How 10 Encourage Mindset Guests Built Businesses from Scratch — and What They Learned Along the Way

Building a business is never the straight line that the highlight reels make it look like. Every founder on the Encourage Mindset Podcast has a version of the same story: an idea that almost did not happen, a pivot they did not see coming, and a lesson they could only learn by going through it. What makes these conversations different from the typical entrepreneurship content is the specificity — these are not motivational platitudes, they are real stories about real decisions with real consequences. Here are ten guests whose entrepreneurial journeys offer something you can actually use.

Brock Mammoser: Frost Buddy and the Power of Getting Uncomfortable

Brock Mammoser cofounded Frost Buddy, an insulated drinkware brand, with his brother. What started as a side project became a legitimate consumer products company, but the path there required Brock to get deeply uncomfortable. He talked about the early days of cold outreach, the pivot to a slim can cooler that changed their entire trajectory, and how building a Facebook community of over 10,000 members became their most powerful growth engine. Brock studied at Indiana University’s Kelley School of Business, but he told Ethan that the real education happened in the trenches — figuring out supply chains, learning to sell before the product was perfect, and making profit-first financial decisions that kept the business alive. His story connects to Tyler Webb’s message about forgetting the gatekeepers — both founders succeeded by building direct relationships with their customers instead of waiting for permission.

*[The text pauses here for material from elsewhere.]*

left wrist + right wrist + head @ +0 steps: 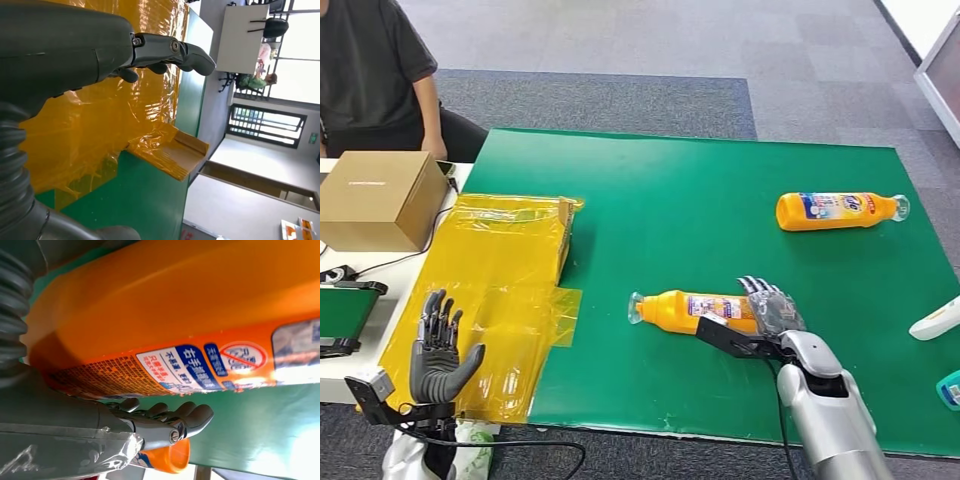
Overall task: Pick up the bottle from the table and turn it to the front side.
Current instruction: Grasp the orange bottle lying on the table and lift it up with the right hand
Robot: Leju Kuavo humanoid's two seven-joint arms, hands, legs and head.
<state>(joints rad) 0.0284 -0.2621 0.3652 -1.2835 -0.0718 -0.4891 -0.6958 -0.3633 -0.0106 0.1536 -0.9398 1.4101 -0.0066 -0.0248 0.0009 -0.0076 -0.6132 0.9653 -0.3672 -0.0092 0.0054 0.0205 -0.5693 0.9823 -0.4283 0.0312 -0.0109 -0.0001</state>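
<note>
An orange bottle [682,310] lies on its side on the green mat [660,180], clear cap pointing left, a label facing up. My right hand [771,305] is at the bottle's base end, fingers draped over its far side. In the right wrist view the bottle [181,315] lies right against the palm, while the thumb [166,422] stays a little apart from it. My left hand [437,350] is raised with fingers spread over the yellow plastic wrap [493,290] at the front left, holding nothing. The left wrist view shows its thumb [170,50] extended.
A second orange bottle [841,210] lies at the mat's back right. A cardboard box [380,198] sits at the left, with a seated person [373,70] behind it. A white object [935,320] and a teal one [950,388] lie at the right edge.
</note>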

Tyler Webb: Forget the Gatekeepers — Innovation Is the Key

Tyler Webb came on the show with a clear message: stop waiting for someone to open the door for you and build your own. Tyler shared his experience of being told no by the established players in his industry and how those rejections actually became the fuel for innovation. Instead of trying to fit into an existing system, he built something new — and in doing so, created opportunities that the gatekeepers never would have offered. He got specific about the moment he realized that the traditional path was not just slow but fundamentally broken, and how that realization gave him the confidence to bet on himself. His conversation pairs well with Aaron Mikulsky’s episode, where both entrepreneurs discuss how constraints forced creativity.

Flavio Strianese: Is Mindset Really the Secret to Business Success?

Flavio Strianese brought a nuanced take on the mindset-in-business conversation. Instead of claiming that positive thinking solves everything, Flavio got honest about the mental battles that come with entrepreneurship — the imposter syndrome, the second-guessing, the days when you genuinely wonder if you made the right choice. What made his episode stand out was his willingness to talk about the gap between the mindset advice that fills Instagram and the messy reality of running a company. He shared specific strategies he uses to stay mentally sharp: separating emotion from decision-making, building routines that anchor him during chaotic periods, and seeking mentorship from people who have already been through what he is facing. His pragmatic approach to mindset connects to what Steve Pivnik talks about in being “Built to Finish” — the idea that sustainable business success comes from systems and discipline, not just willpower.

George Paladichuk: Entrepreneurship and Community Impact

George Paladichuk represents a different kind of entrepreneur — one whose business success is inseparable from community impact. He told Ethan about building businesses that serve the communities they are part of, not just extract value from them. George shared the specific decisions he made to prioritize local hiring, reinvest in his city, and build partnerships that benefited everyone at the table, not just his bottom line. He was candid about the financial trade-offs that come with this approach and why he believes they pay off exponentially over time. His philosophy resonated with Dan Leibrandt’s conversation about servant leadership — both guests see business as a vehicle for something bigger than personal wealth.

Eric Smith: Building a Roofing Empire with Heart

Eric Smith built a roofing business from the ground up, and his story is a masterclass in blue-collar entrepreneurship. He talked about the early days of doing every job himself, the challenge of hiring and training a team that shares your standards, and the moment he realized that scaling a service business requires a completely different skill set than running one. Eric was specific about the financial mistakes he made early on, the systems he put in place to stop repeating them, and why he believes the trades are one of the most undervalued paths to building real wealth. His grounded, no-shortcuts approach to business building connects to Brock Mammoser’s profit-first philosophy and Corey Kaiser’s emphasis on execution over ideas.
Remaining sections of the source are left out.